The cupboards are bare at St George’s Crypt.
And the renowned Leeds charity which helps tens of thousands of destitute and homeless people every year is appealing for help.
The Crypt has launched its annual harvest festival appeal and is asking schools, churches and businesses to respond.
The 2012 appeal takes the theme ‘Harvest Home’ reflecting a common theme in many harvest hymns and songs.
Harvest is traditionally a time when the Crypt stocks up on non-perishable foods which help its kitchen staff to provide hearty meals for its clients throughout the year.
“We are also always delighted to receive toiletries – soap, deodorant and shampoo as these are used on a daily basis and are increasingly expensive to purchase,” said the Crypt’s fundraising director Martin Patterson.
Many local churches and schools deliver their harvest collections and produce to the Crypt from early September to late October.
“We are ready,” said Mr Patterson. “Indeed, the cupboards are quite bare, ready to be filled by the usual generosity of people in our region.”

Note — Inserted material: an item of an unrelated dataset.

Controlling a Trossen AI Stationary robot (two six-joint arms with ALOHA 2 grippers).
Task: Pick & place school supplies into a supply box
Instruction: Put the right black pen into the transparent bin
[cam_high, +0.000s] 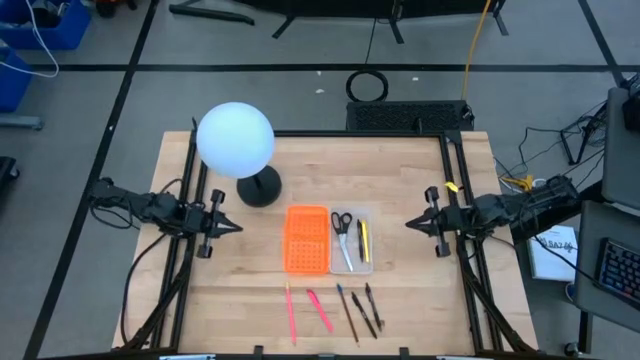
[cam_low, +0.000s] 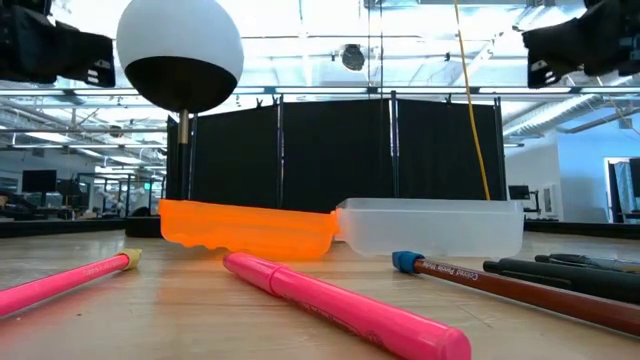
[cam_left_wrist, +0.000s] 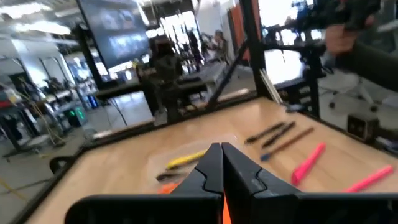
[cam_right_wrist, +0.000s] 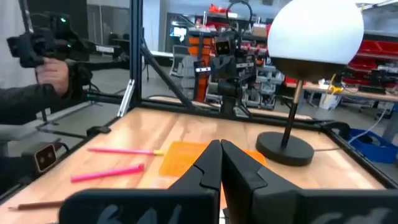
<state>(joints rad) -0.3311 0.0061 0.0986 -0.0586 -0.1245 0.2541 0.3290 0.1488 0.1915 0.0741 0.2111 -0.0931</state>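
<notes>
Both arms wait at the table's sides, the left gripper (cam_high: 232, 227) and the right gripper (cam_high: 411, 224) each with its fingers pressed together and holding nothing, pointing inward at the small clear plastic tray (cam_high: 366, 266) joined to its orange gridded panel (cam_high: 306, 240) at the table's middle. The black-handled scissors (cam_high: 342, 233) and a yellow pen (cam_high: 363, 240) already lie in the clear half; a thin pink pencil (cam_high: 291, 312), a thicker pink marker (cam_high: 320, 310) and three dark pencils (cam_high: 362, 309) lie in a loose row on the bare wood near the front edge, well apart from either gripper. The step in hand looks like choosing and reaching for one of these, and to do it well the gripper should spread its fingers before descending, come across the shaft near its middle, and take an outer piece first, since the dark pencils lie close together. The high view alone shows what sits inside the tray and how the row is spaced; the low view shows the tray's low wall (cam_low: 430, 228) to be cleared. The right wrist view shows the white globe lamp (cam_right_wrist: 316, 31) on its dark round base beside the panel, and a person's hand (cam_right_wrist: 56, 76) beyond the table frame.
</notes>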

The Crypt opened in 1930 when the Vicar of St George’s church, the Rev Don Robins, cleared out the church’s vaults to create a refuge for victims of the Great Depression – the world recession which saw millions lose their jobs.
The recession created widespread homelessness at home and abroad.
Coffins and remains were removed from the Crypt and given a formal burial, and the Crypt took in people from the streets, providingb warmth, food, companionship and a bed for the night.
The measure was intended to be temporary, but more than 80 years later its work continues.
The Crypt’s work has expanded enormously since the 1930s. It has developed partnerships with local colleges and businesses to provide training for work.